__The problem__. Counting task for the data below: how many lines hold the word "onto"? Answer with the number only.

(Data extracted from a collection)
===

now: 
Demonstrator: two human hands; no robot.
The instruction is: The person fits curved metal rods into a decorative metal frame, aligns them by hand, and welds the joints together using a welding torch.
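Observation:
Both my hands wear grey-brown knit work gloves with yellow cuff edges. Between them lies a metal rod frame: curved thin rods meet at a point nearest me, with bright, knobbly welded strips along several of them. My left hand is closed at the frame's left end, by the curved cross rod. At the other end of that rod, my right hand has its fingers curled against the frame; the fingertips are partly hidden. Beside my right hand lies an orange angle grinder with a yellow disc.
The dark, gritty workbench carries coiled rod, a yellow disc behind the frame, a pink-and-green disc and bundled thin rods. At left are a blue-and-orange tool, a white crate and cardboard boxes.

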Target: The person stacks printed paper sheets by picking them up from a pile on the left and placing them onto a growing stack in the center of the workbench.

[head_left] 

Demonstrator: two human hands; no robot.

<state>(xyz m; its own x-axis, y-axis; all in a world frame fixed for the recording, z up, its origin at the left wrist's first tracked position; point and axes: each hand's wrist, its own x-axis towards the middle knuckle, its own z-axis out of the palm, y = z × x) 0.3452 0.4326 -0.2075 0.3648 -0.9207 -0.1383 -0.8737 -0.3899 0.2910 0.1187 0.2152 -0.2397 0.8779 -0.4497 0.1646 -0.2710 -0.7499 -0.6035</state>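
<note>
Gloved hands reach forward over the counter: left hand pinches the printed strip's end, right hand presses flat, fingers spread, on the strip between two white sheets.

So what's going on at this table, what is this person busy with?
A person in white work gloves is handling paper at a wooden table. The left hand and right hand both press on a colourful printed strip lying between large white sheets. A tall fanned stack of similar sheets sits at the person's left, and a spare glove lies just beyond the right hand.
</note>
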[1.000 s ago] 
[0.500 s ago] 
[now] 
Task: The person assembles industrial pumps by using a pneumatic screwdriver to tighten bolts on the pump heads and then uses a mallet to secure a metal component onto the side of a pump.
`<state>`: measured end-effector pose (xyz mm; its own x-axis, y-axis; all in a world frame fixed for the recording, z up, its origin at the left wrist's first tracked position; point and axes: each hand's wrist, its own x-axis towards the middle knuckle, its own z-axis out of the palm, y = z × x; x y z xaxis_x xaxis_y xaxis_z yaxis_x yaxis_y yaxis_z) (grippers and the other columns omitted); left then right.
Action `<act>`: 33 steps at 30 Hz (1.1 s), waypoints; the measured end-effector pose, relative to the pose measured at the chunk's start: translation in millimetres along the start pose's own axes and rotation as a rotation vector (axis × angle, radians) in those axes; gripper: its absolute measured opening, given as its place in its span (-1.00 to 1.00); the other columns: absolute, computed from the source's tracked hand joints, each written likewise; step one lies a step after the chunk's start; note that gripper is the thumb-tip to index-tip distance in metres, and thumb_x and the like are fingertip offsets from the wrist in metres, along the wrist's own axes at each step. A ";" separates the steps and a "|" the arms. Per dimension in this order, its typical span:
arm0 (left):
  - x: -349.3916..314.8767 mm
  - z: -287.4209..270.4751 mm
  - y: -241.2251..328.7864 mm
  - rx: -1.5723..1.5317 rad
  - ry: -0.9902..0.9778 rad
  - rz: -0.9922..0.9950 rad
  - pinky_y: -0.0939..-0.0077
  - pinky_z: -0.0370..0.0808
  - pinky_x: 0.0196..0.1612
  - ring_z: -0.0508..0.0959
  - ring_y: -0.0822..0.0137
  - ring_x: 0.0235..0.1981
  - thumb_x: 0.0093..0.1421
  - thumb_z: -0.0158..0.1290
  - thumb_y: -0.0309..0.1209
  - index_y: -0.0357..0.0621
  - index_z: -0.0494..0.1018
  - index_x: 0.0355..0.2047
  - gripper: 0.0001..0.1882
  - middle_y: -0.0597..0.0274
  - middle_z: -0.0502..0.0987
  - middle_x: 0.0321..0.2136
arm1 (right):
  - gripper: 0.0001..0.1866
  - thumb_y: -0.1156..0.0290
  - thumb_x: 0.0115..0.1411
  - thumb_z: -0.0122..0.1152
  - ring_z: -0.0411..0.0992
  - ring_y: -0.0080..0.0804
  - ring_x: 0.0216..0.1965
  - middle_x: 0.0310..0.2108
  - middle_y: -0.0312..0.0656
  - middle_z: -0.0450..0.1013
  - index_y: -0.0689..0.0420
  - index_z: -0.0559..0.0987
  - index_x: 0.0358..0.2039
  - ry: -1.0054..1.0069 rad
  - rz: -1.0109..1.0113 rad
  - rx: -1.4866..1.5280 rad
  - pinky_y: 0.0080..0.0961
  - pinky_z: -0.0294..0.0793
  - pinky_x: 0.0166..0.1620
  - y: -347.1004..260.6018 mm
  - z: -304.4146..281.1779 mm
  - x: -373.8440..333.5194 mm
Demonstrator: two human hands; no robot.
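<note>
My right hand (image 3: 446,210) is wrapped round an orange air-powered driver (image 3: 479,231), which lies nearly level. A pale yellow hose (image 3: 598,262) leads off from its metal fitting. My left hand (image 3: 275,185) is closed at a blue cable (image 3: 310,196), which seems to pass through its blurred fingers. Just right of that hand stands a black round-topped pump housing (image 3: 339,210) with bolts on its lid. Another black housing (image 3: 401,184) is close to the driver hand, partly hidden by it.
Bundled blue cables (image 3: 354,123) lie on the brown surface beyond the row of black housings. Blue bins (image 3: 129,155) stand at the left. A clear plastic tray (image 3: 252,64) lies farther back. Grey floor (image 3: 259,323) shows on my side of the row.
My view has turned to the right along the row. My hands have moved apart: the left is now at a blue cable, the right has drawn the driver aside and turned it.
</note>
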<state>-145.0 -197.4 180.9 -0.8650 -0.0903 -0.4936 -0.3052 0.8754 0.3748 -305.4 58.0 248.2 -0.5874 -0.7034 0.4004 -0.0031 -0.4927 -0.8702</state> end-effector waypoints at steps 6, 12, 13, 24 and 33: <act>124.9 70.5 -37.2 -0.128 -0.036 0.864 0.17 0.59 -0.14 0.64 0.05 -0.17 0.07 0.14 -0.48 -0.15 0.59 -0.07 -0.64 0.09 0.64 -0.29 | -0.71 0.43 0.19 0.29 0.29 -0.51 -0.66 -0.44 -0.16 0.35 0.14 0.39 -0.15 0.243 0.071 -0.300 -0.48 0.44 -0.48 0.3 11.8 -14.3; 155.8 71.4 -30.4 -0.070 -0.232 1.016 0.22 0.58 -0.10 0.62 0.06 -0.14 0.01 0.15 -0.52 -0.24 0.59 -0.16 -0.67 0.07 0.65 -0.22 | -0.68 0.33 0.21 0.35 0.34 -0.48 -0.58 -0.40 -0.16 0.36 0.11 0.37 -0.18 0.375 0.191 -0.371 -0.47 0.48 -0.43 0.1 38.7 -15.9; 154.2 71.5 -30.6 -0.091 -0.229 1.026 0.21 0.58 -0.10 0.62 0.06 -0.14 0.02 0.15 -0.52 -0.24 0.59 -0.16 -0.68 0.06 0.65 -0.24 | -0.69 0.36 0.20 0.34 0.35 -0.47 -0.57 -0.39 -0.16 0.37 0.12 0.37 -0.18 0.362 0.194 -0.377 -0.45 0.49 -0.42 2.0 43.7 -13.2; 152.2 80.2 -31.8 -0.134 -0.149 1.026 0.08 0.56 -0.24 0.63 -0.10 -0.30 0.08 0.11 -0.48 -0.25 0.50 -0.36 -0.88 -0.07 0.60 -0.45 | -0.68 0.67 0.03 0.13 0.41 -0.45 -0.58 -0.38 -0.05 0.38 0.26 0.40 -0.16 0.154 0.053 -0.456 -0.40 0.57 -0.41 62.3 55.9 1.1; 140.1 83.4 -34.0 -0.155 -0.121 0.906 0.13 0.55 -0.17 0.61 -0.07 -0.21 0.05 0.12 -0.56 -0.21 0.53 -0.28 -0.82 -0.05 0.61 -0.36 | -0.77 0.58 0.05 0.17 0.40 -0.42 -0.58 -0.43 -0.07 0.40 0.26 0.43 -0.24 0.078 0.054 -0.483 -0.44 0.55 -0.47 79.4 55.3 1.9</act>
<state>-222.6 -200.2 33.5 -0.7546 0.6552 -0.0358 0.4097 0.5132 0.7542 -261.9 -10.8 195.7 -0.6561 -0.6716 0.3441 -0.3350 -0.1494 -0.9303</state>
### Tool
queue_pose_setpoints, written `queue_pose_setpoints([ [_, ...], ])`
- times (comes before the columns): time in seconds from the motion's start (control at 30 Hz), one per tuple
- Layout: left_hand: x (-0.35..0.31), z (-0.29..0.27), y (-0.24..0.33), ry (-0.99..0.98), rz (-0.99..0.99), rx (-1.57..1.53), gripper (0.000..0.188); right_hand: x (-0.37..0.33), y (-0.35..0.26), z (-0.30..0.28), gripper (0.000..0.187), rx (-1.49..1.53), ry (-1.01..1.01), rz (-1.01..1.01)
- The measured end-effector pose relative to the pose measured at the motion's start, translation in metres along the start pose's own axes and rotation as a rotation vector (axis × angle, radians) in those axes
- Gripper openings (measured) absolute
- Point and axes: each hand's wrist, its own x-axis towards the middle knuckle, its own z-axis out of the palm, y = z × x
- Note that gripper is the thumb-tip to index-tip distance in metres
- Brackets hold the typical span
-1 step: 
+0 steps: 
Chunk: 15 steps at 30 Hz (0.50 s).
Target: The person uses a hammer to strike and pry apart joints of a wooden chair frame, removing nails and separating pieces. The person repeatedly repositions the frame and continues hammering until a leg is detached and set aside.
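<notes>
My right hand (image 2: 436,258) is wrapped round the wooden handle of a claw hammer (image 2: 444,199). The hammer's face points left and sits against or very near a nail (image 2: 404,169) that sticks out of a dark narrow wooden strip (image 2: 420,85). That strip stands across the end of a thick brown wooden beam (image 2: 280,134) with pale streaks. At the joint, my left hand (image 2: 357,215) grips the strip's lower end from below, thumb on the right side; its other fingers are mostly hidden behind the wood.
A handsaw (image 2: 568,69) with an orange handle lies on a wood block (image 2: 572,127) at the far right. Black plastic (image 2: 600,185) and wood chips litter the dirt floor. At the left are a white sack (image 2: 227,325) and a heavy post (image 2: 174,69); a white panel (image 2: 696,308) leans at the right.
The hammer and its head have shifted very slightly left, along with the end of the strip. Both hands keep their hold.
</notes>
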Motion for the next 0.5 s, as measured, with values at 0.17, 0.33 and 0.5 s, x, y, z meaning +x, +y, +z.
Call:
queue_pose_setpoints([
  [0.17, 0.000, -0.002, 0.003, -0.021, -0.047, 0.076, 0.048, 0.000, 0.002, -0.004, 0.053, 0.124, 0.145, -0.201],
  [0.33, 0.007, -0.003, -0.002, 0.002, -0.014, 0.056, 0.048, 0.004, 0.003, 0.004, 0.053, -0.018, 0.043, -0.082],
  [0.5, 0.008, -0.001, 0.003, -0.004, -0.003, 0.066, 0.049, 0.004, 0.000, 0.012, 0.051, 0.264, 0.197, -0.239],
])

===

__Answer below__. 2